What is required >> A word-for-word copy of the listing that follows is required.

Information provided >>
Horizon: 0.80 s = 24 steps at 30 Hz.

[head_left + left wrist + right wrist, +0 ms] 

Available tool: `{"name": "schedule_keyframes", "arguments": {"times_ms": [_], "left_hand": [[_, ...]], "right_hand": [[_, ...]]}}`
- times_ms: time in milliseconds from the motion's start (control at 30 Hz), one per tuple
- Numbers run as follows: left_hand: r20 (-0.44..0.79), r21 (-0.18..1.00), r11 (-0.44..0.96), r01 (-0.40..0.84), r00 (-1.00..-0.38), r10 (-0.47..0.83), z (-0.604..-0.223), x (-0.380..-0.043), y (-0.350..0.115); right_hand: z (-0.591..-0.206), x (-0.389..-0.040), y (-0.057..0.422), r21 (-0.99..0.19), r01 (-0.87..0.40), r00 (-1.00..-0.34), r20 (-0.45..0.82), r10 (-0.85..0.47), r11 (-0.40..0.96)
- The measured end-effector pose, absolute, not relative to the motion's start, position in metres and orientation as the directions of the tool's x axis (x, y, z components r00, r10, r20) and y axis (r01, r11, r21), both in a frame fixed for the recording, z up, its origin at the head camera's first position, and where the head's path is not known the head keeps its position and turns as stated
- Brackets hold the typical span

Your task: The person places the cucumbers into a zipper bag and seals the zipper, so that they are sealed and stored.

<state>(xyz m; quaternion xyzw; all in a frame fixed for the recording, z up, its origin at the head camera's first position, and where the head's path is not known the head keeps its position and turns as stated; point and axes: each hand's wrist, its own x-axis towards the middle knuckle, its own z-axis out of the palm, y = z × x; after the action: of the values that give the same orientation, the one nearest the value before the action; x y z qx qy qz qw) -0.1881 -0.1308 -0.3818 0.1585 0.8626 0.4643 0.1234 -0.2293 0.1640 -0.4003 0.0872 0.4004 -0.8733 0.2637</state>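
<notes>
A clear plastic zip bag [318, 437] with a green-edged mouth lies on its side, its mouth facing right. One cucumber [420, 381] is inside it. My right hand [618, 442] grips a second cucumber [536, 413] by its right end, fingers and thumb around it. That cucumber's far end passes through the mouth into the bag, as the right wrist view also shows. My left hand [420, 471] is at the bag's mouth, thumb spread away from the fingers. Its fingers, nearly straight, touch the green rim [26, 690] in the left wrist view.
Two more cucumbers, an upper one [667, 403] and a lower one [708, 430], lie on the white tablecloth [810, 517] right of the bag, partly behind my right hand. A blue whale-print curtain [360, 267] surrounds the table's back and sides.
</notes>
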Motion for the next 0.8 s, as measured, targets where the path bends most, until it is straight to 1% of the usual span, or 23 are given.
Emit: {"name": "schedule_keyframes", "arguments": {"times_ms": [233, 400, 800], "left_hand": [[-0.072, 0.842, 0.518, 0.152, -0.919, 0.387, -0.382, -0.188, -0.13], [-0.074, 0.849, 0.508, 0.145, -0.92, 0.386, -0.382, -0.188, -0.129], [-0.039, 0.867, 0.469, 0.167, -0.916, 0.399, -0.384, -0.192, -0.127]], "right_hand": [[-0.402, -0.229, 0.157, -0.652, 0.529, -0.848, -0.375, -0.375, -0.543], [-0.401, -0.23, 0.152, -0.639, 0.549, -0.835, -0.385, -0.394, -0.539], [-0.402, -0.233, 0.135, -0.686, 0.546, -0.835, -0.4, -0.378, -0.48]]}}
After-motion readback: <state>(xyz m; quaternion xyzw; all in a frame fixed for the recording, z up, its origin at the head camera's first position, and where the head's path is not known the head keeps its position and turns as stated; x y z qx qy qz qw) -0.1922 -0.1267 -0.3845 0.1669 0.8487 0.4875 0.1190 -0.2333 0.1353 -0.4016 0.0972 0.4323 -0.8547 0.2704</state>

Response to the task >>
Horizon: 0.80 s = 24 steps at 30 Hz.

[head_left + left wrist + right wrist, +0 ms] 

Available tool: `{"name": "schedule_keyframes", "arguments": {"times_ms": [_], "left_hand": [[_, ...]], "right_hand": [[_, ...]]}}`
- times_ms: time in milliseconds from the motion's start (control at 30 Hz), one per tuple
- Numbers run as follows: left_hand: r20 (-0.44..0.79), r21 (-0.18..1.00), r11 (-0.44..0.96), r01 (-0.40..0.84), r00 (-1.00..-0.38), r10 (-0.47..0.83), z (-0.604..-0.223), x (-0.380..-0.043), y (-0.350..0.115); right_hand: z (-0.591..-0.206), x (-0.389..-0.040), y (-0.057..0.422), r21 (-0.99..0.19), r01 (-0.87..0.40), r00 (-1.00..-0.34), r20 (-0.45..0.82), r10 (-0.85..0.47), r11 (-0.40..0.96)
- The measured end-effector pose, absolute, not relative to the motion's start, position in metres and orientation as the directions of the tool's x axis (x, y, z components r00, r10, r20) and y axis (r01, r11, r21), both in a frame fixed for the recording, z up, its origin at the head camera's first position, and where the head's path is not known the head keeps its position and turns as stated
- Brackets hold the typical span

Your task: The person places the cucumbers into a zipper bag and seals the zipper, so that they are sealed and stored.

<state>(xyz m; quaternion xyzw; all in a frame fixed for the recording, z up, its origin at the head camera's first position, and where the head's path is not known the head keeps its position and turns as stated; point and axes: each hand's wrist, its own x-axis towards the middle knuckle, its own z-axis out of the palm, y = z × x; after the action: of the values that give the same orientation, the one nearest the value before the action; x y z qx qy qz qw) -0.1881 -0.1308 -0.3818 0.1585 0.8626 0.4643 0.1234 -0.2293 0.1640 -0.4003 0.0872 0.4004 -0.8733 0.2637</state>
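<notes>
A clear plastic zip bag [318, 437] with a green-edged mouth lies on its side, its mouth facing right. One cucumber [420, 381] is inside it. My right hand [618, 442] grips a second cucumber [536, 413] by its right end, fingers and thumb around it. That cucumber's far end passes through the mouth into the bag, as the right wrist view also shows. My left hand [420, 471] is at the bag's mouth, thumb spread away from the fingers. Its fingers, nearly straight, touch the green rim [26, 690] in the left wrist view.
Two more cucumbers, an upper one [667, 403] and a lower one [708, 430], lie on the white tablecloth [810, 517] right of the bag, partly behind my right hand. A blue whale-print curtain [360, 267] surrounds the table's back and sides.
</notes>
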Motion for the next 0.8 s, as measured, targets where the path bends most, until it is straight to 1% of the usual span, or 23 are given.
Emit: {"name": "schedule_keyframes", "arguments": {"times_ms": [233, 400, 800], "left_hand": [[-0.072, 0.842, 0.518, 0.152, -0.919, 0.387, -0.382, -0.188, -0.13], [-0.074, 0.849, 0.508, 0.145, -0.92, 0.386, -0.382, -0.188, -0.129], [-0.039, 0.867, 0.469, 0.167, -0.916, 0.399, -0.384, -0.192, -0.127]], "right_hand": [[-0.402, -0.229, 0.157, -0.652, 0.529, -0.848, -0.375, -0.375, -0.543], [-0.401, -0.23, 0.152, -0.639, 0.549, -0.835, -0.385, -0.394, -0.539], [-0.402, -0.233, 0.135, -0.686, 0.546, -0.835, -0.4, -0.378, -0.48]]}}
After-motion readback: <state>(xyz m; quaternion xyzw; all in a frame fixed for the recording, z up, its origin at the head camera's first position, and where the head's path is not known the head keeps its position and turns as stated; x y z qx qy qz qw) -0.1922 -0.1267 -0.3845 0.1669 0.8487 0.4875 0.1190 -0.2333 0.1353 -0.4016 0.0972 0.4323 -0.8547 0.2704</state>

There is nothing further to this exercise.